Como não poderia deixar de ser, todo o estudo está sendo feito obedecendo – com atenção redobrada – a mais marcante característica da Matemática: a interligação entre seus diversos assuntos.

Quanto a pré-requisitos, apesar de o grupo ser preparado a partir do zero, um pré-requisito é desejável para que os estudos sejam iniciados: a familiaridade com as quatro operações fundamentais (soma, subtração, multiplicação e divisão).

Atrapalharia muito o andamento do raciocínio, se a cada hora que aparecesse contas do tipo “5 vezes 4” ou “30 dividido por 6” o aluno tivesse que recorrer a uma maquininha de calcular. Ou, para “somar 5 com 4”, o aluno tivesse que somar “nos dedos”.

Em outras palavras, uma pequena dose da hoje tão execrada tabuada é absolutamente necessária.

Naturalmente, os pré-requisitos para uma determinada aula são os assuntos dados em aulas anteriores.

Um fato da maior importância em qualquer estudo que se queira fazer de Matemática é o seguinte: Diferentemente de outras áreas do conhecimento, para que se entenda determinada parte da Matemática, é indispensável que se conheça outras partes a ela interligadas.

Por exemplo, é impossível uma pessoa entender equação de segundo grau sem entender raiz quadrada, que, por sua vez, depende do entendimento de potências.

Além disso, a interligação também existe entre os diversos níveis de uma mesma parte da Matemática. Afinal, como um aluno poderá entender que “dois terços é maior que cinco nonos”, se ele não dominar os conceitos fundamentais de frações ordinárias?

Por outro lado, tal situação não ocorre na História, onde a pessoa pode saber tudo da Segunda Guerra Mundial e nada da Primeira Guerra. Também, não ocorre na Geografia, onde a pessoa pode saber tudo da Europa e nada da Ásia.

Indiscutivelmente, a falta da aplicação de um tratamento adequado a citadas interligações – situação que ocorre com frequência em nosso ensino – é o principal motivo para que o país conviva, como convive, com um exército de despreparados em Matemática.

E, ao se fazer referência a tal exército de despreparados, deve ser enfatizado que ele é formado tanto por pessoas com algum tipo de deficiência como por pessoas sem nenhuma deficiência física.

Sabemos, também, que essa enorme dívida social que o país tem com referido exército de despreparados em Matemática tem aumentado sensivelmente ano a ano.

Um aspecto da maior importância que está sendo colocado em prática na experiência com o grupo de Cascavel é a troca da ordem de apresentação dos assuntos.

Os estudos começaram pela Álgebra, contrariamente ao que é feito na ordem tradicional, que primeiro dá a Aritmética para só depois dar a Álgebra.
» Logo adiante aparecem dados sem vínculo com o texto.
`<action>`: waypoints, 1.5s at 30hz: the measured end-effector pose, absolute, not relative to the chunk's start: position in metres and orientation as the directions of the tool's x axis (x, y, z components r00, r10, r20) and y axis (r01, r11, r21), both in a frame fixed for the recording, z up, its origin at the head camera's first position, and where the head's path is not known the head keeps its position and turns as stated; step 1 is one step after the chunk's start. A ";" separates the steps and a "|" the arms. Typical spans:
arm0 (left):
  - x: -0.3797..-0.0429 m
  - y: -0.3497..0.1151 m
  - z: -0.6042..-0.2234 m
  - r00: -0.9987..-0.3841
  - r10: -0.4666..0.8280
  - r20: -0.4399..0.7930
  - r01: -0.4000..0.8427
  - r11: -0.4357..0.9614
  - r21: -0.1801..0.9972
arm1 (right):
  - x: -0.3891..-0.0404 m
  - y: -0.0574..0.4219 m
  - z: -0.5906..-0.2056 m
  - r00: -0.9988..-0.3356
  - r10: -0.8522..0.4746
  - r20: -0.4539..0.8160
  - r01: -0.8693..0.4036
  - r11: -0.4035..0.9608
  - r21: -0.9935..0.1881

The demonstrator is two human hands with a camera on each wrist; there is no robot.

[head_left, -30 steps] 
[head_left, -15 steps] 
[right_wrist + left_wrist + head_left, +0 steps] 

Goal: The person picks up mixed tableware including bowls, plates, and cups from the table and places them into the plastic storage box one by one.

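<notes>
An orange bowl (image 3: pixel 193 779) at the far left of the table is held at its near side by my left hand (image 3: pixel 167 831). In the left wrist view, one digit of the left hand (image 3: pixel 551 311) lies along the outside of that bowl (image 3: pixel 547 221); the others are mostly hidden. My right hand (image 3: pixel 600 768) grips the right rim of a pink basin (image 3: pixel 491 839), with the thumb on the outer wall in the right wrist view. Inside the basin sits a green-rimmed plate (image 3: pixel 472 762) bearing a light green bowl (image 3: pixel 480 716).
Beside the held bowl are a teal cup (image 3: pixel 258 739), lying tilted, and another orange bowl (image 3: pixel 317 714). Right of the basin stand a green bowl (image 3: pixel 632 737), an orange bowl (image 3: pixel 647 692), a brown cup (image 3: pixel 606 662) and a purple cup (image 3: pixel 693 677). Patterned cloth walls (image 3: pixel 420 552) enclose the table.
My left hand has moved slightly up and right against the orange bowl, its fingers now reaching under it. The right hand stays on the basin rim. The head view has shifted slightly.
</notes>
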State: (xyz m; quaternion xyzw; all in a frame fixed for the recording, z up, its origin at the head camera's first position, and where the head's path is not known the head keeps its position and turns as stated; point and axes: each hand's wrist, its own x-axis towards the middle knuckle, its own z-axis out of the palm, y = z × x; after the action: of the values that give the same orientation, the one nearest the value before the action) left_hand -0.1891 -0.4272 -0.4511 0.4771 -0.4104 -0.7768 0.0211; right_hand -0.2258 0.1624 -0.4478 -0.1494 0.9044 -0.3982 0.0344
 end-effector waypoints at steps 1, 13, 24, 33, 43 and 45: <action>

A principal razão de ter começado pela Álgebra é que a finalidade do grupo é a recuperação de alunos que não aprenderam a matéria quando a mesma lhes foi dada na escola. Assim sendo, e considerando que um aluno despreparado é, normalmente, impaciente, optou-se por trocar toda a ordem de apresentação da matéria.

A alteração da ordem de apresentação tradicional dos assuntos foi feita com o objetivo de levar o aluno a raciocinar matematicamente desde o início dos estudos, prendendo sua atenção de maneira provocativa.

Falando de outra maneira, a alteração da ordem de apresentação da matéria permite que, em poucos minutos, qualquer pessoa que domine apenas as quatro operações fundamentais fique capacitada a raciocinar e a enfrentar desafios, o que desperta seu interesse pelo assunto.

E, o que é da maior importância: esse interesse afastará os bloqueios ao aprendizado com os quais convivem aqueles que se sentem incapazes de entender Matemática.

Além disso, ao sentir que está compreendendo a matéria, o aluno ficará motivado; e a motivação leva ao sucesso, que, por sua vez, traz mais motivação e, em consequência mais sucesso, formando assim um autêntico círculo virtuoso.

Uma coisa tem que ficar bem clara: é preciso convencer o aluno, logo nos primeiros minutos, que ele é capaz de entender coisas que, no seu julgamento, eram incompreensíveis. É importante convencê-lo logo nos primeiros instantes para que sua atenção seja atraída. Ou seja, o aluno despreparado tem que ser conquistado de imediato.

João Vinhosa é professor de Matemática e Raciocínio Lógico.